He does, she does, everyone PROCRASTINATES!!!

I’m doing it as I write.  I should be doing things that are more important than this.  Yet, here I am writing my blog.  I believe I’m procrastinating.  I think everyone procrastinates.  And since it’s the beginning of the school year, I figured it’s time to revisit why our kids do it.

About 95% of the time when I ask kids (and their parents) about their academic struggles the first thing they mention is procrastination.  And 90% of the time, they follow-up and say they’re lazy.  Most of the time, they say they’re disorganized.

And then everything freezes and the skies open.  Aha!  See!  If you didn’t procrastinate and weren’t so lazy and disorganized you’d do a better job of finishing your homework, studying for tests, and getting better grades.  Having never heard this before, they, suddenly motivated, jump off my couch, take an Uber home (because they don’t want to waste any time), and do all their work then and for the rest of their academic lives.

Problem is, after Uber drops your kid off, sometimes he’ll have a difficult time understanding the concepts.  If he didn’t understand it in class, he certainly won’t when doing it at home. Ok, maybe he should try a bit harder or ask his teacher or friends for help.  But, really, when he can’t finish it’s not due to procrastination. No big deal, parents think, we’ll just get you a tutor.  Problem solved.  And sometimes it is.

Problem is, most of the time most of the kids I see understand the concepts.  They just struggle overcoming the sheer mass.  Why do they have to do problems 1-70 “all” when they could do the same learning by 1-70 “evens?”  Not sure.  But I think some teachers/schools have the attitude that kids need this much homework to understand the material.  In some of the more difficult programs, it’s almost like a weeding out process.  Sort of an extended hell week.  If you can’t do all of the problems you get a “C” or, even better, drop the class. I don’t want you here, keeping a seat warm.  They’re subtle but I think kids sometimes get these unspoken messages from their teachers.

Some kids push back against this.  They look at the sheer mass, realize they don’t need to do it to master the material, and refuse to complete it in full.  They absorb the information they need in class, do well on the tests, and figure the rest will work out.  As you might anticipate, when challenged, they dig in their heels and refuse to change.  Although not necessarily a recipe for adult success, this isn’t procrastination.

Sometimes, the work is doable and kids aren’t being resistant or procrastinating.  But they aren’t getting it done, largely because they have way, way, way too many activities and they’re too exhausted or just don’t have the time to finish.  If parents get a hint that this is happening, it’s time to say “enough” and encourage your child to take her foot off the accelerator and chill out.

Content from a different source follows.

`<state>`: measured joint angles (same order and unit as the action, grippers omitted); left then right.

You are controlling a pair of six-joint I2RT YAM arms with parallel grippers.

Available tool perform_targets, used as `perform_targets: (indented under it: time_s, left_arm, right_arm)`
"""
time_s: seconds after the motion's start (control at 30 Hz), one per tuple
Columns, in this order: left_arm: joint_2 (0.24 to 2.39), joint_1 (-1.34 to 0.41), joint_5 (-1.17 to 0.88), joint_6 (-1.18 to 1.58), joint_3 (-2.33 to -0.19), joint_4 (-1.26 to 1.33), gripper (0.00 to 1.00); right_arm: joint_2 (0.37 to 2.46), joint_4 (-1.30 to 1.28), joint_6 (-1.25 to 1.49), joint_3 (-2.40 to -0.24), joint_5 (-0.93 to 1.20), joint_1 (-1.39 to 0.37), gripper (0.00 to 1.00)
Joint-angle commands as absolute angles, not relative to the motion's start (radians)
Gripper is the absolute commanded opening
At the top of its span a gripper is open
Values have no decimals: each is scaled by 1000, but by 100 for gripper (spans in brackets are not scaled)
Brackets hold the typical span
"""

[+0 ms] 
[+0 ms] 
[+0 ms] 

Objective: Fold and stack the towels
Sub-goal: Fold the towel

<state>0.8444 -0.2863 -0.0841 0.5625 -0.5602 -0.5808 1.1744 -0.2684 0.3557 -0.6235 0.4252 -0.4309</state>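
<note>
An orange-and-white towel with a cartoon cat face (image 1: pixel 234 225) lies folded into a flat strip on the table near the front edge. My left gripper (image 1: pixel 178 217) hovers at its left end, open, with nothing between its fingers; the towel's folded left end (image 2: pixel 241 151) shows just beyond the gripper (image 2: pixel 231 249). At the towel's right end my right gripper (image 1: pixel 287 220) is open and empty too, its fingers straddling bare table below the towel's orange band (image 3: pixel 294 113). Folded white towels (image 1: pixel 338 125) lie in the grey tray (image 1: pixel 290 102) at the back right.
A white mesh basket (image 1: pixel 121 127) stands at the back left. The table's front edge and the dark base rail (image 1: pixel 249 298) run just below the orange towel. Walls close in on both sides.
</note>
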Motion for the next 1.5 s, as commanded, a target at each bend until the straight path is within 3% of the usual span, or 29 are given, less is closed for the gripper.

But this is hard when kids are being pressured by other outside forces to succeed.  Last year, a kid told me that her coach at school told her that her sport is as important as school.  Being the well-behaved kid that she is, she tried to keep-up with the demands of academics, her coach, and other extracurricular activities…and cracked.  She ultimately decided that her academic success and mental health were more important than keeping up with sports and other extracurricular activities.  Sure, her playing time suffered, but she was 100% ok with it, as she felt more balanced, calm, and happy.

Granted, many, many other factors are at play.  But taking a look at the whole picture, at least some of the time we’ve got overly programmed, overly stretched physically and emotionally, burned out kids who are doing their best (most of the time) to get things done and are struggling.   Procrastination and laziness are the least of their problems.

I don’t necessarily have answers, but I encourage parents to look at how and why your kids are “procrastinating.”  Is there anything you can do to help?

Once again, this therapist, parent and spouse goes through life, doing the best I can.

Until next time

 

4 Responses to He does, she does, everyone PROCRASTINATES!!!
  1. elizabeth
    August 24, 2016 | 8:27 am

    We all have to struggle with this…Good to take a break as a reward for accomplishing even a small part of your task….

  2. elizabeth
    August 24, 2016 | 8:27 am

    We all have to struggle with this…Good to take a break as a reward for accomplishing even a small part of your task….

  3. Larry
    August 24, 2016 | 7:27 pm

    As a former high school teacher (currently teach some college classes), I gave homework. I think it’s important to give enough so students can feel more confident in the skill that you want them to master. At that point, it’s enough.
    Going overboard does not help in anyway.